# PROBLEM DETAILS
All lines in the material containing the word "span" need to be copied.

# RECORDS PROVIDED

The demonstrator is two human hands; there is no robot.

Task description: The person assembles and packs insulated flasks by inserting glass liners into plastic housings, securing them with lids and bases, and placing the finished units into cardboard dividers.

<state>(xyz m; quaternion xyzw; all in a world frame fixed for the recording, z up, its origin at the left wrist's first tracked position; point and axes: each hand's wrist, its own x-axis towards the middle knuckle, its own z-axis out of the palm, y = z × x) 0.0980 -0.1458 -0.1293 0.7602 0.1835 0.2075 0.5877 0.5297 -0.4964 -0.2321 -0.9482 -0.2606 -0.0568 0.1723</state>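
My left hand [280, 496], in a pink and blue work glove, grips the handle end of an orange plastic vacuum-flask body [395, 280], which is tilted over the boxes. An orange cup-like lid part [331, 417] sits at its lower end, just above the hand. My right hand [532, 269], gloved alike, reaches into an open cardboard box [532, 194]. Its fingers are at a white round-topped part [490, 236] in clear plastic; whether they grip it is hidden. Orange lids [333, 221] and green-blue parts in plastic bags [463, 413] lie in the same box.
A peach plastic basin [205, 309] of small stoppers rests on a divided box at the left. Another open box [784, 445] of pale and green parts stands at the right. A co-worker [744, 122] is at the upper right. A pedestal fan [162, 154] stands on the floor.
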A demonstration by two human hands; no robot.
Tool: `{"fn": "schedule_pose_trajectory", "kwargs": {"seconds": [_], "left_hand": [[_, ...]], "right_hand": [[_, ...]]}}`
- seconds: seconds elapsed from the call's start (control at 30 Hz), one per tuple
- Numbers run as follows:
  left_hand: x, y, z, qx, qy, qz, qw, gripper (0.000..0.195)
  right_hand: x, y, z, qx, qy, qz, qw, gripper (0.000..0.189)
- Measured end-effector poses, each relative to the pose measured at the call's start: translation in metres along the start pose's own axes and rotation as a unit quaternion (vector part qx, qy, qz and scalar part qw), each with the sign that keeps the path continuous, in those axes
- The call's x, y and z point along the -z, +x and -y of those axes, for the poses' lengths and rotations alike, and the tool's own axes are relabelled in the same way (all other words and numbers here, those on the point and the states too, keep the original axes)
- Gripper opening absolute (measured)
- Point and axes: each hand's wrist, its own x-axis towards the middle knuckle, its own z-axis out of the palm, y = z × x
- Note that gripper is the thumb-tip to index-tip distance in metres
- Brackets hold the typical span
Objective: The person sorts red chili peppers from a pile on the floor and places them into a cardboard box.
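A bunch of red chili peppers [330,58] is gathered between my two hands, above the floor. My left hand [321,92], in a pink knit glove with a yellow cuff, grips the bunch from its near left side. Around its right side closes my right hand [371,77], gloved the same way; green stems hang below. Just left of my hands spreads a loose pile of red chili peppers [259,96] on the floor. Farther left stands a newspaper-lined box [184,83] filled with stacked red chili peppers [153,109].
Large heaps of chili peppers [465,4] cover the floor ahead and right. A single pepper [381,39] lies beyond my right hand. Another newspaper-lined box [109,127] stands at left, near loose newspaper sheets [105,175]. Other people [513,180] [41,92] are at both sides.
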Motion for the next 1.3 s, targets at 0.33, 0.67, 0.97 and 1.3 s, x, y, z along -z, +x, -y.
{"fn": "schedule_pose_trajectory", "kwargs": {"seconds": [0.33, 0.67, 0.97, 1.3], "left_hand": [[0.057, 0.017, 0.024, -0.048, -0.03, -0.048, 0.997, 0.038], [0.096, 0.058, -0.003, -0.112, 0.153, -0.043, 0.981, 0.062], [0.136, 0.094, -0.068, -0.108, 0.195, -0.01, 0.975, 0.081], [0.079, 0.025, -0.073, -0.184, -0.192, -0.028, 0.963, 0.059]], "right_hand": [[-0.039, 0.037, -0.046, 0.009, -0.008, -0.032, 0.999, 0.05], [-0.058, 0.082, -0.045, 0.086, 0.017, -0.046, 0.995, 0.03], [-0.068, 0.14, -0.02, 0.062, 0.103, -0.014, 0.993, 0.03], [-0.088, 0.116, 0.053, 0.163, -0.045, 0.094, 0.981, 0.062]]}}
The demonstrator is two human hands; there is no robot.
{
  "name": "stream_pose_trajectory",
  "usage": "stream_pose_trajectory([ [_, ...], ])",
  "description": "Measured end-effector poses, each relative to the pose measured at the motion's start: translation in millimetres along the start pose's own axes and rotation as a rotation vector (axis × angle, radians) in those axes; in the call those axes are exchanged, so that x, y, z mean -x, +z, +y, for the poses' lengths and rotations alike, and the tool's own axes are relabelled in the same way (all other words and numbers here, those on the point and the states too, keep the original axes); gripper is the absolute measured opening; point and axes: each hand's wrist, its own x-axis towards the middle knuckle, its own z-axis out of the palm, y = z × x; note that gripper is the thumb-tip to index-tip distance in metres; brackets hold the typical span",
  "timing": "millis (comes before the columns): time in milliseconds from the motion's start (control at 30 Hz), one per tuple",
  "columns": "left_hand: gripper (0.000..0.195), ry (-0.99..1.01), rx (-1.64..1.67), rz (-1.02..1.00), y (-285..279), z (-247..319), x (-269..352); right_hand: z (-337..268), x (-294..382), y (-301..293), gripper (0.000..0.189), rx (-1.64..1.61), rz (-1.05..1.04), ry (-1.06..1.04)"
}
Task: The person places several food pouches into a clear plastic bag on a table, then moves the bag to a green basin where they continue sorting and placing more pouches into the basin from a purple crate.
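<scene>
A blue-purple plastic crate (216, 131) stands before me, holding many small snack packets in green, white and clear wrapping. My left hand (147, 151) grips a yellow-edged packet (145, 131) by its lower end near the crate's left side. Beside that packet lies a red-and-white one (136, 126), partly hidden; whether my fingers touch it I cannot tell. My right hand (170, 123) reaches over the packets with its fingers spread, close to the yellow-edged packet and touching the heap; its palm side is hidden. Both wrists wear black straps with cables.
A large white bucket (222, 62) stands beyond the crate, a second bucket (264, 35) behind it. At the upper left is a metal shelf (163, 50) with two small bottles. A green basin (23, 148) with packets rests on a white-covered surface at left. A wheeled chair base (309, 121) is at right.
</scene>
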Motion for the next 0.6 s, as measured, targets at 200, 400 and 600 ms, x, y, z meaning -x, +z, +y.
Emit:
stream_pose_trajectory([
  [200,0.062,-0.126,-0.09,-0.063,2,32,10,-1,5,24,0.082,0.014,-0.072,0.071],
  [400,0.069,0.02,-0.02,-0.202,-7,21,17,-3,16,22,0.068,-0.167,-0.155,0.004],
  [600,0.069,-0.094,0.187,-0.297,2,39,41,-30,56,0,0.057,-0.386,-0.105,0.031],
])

# ANSWER AREA
- Brackets hold the typical span
  "description": "Measured end-effector poses, each relative to the pose measured at the motion's start: translation in millimetres along the start pose's own axes and rotation as a rotation vector (axis × angle, radians) in those axes; in the call those axes are exchanged, so that x, y, z mean -x, +z, +y, for the poses' lengths and rotations alike, and the tool's own axes are relabelled in the same way (all other words and numbers here, those on the point and the states too, keep the original axes); gripper is the absolute measured opening; point and axes: each hand's wrist, its own x-axis towards the middle knuckle, its own z-axis out of the palm, y = z × x; note that gripper is the thumb-tip to index-tip distance in metres; brackets hold the typical span",

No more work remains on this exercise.